Whenever a line of the records below contains the word "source", copy that line.

────

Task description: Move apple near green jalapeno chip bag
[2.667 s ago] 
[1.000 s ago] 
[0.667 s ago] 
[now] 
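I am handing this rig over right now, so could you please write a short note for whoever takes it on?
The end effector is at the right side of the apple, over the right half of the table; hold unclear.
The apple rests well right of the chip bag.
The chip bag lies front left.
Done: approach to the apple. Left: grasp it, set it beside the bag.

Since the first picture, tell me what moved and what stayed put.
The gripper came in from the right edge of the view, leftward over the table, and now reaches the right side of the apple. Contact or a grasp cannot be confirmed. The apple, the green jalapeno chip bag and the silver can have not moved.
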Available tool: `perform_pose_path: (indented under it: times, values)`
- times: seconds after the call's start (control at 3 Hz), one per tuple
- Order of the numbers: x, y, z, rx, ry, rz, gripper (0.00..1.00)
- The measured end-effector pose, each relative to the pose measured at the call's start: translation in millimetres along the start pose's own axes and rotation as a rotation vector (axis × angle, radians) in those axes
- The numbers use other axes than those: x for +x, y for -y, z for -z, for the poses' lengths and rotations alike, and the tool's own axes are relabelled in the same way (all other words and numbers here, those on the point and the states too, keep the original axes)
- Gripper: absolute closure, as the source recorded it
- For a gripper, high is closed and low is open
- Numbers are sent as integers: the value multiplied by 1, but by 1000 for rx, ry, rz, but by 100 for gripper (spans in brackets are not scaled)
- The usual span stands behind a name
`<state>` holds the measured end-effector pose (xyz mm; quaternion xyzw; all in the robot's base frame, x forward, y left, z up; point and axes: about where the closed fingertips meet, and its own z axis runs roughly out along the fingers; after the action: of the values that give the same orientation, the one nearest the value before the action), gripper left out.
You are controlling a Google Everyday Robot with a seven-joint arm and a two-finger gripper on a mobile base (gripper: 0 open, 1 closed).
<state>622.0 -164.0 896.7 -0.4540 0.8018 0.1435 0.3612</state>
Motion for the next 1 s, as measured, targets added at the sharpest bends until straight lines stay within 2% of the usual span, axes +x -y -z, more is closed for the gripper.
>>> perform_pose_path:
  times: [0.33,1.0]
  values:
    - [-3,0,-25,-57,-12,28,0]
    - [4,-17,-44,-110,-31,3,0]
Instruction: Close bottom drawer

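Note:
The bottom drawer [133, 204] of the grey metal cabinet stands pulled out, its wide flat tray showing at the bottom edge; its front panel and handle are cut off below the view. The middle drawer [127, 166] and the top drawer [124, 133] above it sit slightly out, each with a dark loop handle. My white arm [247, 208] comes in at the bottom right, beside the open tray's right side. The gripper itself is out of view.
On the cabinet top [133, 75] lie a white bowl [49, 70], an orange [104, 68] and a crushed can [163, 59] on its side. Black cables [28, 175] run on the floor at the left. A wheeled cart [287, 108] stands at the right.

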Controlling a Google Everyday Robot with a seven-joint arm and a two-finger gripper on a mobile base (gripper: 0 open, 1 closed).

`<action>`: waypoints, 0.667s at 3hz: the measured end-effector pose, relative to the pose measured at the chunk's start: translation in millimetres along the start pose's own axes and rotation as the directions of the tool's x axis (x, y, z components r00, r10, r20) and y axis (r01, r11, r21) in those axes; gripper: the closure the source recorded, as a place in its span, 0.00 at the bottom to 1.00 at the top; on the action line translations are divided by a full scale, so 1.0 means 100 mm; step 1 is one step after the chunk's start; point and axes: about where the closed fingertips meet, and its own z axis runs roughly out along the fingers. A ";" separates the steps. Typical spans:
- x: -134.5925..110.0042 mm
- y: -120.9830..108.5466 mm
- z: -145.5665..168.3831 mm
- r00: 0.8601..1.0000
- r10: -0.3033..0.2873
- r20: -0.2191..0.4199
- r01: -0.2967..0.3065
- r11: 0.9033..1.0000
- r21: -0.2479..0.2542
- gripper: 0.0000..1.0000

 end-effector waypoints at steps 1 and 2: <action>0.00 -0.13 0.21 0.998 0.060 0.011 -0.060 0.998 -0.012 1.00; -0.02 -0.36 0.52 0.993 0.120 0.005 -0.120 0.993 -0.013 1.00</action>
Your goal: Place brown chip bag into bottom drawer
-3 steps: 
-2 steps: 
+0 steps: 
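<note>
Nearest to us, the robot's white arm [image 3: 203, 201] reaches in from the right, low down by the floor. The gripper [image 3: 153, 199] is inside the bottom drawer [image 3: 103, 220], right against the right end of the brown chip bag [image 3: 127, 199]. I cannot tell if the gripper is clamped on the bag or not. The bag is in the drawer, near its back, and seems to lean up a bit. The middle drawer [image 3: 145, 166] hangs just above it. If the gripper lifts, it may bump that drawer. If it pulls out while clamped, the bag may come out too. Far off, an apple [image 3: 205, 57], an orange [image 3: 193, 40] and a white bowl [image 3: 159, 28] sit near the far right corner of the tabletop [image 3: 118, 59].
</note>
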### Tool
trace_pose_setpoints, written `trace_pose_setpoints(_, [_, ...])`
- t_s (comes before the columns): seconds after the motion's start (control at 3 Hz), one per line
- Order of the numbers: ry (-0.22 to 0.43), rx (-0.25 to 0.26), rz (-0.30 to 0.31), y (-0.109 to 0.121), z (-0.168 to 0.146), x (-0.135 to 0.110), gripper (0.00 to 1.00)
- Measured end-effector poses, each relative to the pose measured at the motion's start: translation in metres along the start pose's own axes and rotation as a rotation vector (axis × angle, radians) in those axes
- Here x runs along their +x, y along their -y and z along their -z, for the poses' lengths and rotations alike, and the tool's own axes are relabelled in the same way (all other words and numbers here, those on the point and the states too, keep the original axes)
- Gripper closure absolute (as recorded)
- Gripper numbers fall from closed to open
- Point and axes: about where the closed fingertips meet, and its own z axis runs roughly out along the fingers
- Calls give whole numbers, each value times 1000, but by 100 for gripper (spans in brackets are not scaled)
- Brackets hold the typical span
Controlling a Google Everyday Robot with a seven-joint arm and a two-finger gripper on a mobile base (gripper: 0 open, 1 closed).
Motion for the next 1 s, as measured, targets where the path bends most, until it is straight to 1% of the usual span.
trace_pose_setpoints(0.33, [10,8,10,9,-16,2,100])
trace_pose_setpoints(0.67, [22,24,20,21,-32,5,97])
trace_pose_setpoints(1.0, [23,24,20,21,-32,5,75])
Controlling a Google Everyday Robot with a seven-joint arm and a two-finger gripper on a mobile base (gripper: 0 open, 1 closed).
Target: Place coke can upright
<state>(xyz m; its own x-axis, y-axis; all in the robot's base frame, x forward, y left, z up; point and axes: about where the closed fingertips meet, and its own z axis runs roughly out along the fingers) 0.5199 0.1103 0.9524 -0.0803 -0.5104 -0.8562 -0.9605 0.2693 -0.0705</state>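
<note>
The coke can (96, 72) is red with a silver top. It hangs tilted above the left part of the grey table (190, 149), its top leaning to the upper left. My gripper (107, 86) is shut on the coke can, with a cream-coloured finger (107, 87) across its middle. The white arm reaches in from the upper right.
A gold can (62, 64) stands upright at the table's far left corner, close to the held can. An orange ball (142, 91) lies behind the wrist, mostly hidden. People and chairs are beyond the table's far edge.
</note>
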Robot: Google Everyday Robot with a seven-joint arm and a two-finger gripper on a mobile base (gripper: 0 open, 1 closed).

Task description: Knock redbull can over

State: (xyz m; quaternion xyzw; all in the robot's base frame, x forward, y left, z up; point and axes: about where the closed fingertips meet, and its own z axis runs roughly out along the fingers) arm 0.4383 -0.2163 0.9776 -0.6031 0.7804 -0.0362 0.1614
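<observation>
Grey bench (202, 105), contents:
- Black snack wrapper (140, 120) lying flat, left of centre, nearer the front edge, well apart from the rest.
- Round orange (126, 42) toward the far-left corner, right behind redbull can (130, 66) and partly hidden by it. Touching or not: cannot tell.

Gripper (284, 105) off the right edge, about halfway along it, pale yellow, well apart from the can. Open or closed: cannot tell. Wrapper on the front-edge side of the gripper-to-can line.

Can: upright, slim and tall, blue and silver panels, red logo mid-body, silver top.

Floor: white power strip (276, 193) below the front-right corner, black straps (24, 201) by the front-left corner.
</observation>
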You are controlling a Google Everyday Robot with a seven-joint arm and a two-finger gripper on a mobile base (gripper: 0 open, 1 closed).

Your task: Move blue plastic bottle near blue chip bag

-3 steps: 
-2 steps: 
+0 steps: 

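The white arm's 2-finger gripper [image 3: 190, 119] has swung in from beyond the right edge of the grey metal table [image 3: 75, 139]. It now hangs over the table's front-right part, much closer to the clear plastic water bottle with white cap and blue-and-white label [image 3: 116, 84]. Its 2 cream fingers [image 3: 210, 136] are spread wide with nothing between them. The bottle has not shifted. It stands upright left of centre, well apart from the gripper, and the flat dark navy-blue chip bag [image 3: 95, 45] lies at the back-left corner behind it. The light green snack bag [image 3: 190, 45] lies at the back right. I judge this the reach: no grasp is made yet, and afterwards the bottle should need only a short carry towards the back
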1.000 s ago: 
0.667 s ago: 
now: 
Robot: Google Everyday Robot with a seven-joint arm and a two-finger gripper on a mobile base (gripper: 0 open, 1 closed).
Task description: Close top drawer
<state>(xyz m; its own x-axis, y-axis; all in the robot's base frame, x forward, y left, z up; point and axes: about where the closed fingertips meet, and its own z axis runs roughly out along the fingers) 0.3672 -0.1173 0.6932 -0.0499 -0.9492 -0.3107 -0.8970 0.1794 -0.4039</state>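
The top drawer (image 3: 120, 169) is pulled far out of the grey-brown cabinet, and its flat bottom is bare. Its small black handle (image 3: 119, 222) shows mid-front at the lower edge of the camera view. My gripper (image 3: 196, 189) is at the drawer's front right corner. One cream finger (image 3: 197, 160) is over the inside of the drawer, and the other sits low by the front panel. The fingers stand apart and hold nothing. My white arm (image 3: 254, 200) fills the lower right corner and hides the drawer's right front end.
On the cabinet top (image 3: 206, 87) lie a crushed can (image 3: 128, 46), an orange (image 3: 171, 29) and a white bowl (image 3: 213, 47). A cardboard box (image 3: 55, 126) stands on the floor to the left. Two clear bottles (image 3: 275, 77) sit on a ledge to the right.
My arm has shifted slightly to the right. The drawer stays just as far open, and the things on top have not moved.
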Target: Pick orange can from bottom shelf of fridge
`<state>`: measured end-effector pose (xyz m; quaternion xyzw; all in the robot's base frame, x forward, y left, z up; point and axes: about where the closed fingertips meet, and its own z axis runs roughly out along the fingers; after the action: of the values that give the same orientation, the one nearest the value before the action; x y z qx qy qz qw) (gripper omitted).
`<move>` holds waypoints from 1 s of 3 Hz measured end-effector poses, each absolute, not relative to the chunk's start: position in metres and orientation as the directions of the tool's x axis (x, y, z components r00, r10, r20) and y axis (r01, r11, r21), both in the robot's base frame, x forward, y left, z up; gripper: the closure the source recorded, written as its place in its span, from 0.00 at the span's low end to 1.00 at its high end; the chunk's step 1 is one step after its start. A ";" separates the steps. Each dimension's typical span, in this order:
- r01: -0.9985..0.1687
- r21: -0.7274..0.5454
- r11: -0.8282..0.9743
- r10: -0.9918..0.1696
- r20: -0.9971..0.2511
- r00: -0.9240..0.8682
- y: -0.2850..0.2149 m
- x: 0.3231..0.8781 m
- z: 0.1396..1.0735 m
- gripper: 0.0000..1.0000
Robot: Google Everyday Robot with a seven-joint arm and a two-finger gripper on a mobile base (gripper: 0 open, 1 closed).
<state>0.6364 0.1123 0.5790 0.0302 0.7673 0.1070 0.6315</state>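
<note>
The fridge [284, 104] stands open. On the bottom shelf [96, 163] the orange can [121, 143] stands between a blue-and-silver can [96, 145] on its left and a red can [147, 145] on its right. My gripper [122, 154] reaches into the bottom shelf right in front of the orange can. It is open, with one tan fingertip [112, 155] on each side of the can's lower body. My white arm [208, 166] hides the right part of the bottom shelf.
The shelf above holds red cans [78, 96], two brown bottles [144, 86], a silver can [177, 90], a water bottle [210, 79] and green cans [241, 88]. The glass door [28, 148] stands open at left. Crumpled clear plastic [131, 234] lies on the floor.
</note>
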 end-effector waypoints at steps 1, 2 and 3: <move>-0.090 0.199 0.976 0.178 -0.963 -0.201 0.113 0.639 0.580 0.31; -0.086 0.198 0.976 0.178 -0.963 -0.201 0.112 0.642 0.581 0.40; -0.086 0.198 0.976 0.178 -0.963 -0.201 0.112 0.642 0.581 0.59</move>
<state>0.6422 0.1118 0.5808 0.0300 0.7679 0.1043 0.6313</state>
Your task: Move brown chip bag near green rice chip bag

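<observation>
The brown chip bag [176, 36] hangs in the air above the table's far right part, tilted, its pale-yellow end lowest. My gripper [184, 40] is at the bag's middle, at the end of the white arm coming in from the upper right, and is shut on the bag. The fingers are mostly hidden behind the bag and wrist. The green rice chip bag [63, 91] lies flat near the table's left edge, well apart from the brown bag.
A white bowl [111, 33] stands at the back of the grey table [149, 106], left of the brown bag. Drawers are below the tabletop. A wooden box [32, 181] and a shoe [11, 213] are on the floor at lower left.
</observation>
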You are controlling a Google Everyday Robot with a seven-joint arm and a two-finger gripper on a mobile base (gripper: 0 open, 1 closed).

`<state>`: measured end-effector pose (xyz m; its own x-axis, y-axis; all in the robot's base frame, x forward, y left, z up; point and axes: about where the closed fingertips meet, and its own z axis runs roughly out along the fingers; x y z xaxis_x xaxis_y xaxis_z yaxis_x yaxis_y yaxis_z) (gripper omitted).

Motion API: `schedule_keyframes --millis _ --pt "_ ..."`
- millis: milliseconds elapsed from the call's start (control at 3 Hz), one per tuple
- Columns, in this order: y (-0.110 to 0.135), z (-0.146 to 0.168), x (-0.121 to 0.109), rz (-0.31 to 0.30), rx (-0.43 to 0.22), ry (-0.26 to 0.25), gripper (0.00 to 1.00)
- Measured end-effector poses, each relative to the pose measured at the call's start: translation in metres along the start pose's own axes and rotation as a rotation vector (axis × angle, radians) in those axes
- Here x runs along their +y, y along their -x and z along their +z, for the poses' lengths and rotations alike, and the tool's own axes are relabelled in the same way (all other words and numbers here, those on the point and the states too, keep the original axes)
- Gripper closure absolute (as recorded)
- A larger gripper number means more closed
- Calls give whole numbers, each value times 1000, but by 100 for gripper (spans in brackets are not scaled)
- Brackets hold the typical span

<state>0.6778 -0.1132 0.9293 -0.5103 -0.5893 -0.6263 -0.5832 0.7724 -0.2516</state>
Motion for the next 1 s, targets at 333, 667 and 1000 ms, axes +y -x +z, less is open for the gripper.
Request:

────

◆ Result of the exercise ◆
- Gripper: absolute closure, as the source recorded it
`<action>`: waypoints, 0.667s at 3hz: the measured end-effector pose, relative to the pose measured at the chunk's start: translation in millimetres along the start pose's own axes and rotation as the directions of the tool's x axis (x, y, z components r00, r10, r20) and y axis (r01, r11, r21) in those axes; gripper: the closure the source recorded, as a place in its span, 0.00 at the bottom to 1.00 at the top; on the action line translations are divided by a full scale, so 1.0 means 100 mm; step 1 is one step after the chunk's start; point and axes: about where the closed fingertips meet, and its own z axis runs roughly out along the fingers. A ";" separates the steps. Typical spans:
`<move>` holds waypoints from 1 s of 3 Hz measured end-effector poses, each absolute, not relative to the chunk's start: position in metres and orientation as the directions of the tool's x axis (x, y, z components r00, r10, r20) and y axis (r01, r11, r21), both in the robot's base frame, x forward, y left, z up; gripper: the closure the source recorded, written as its place in its span, from 0.00 at the span's low end to 1.00 at its high end; the chunk's step 1 is one step after its start. A ";" separates the steps. Each dimension's typical span, in this order:

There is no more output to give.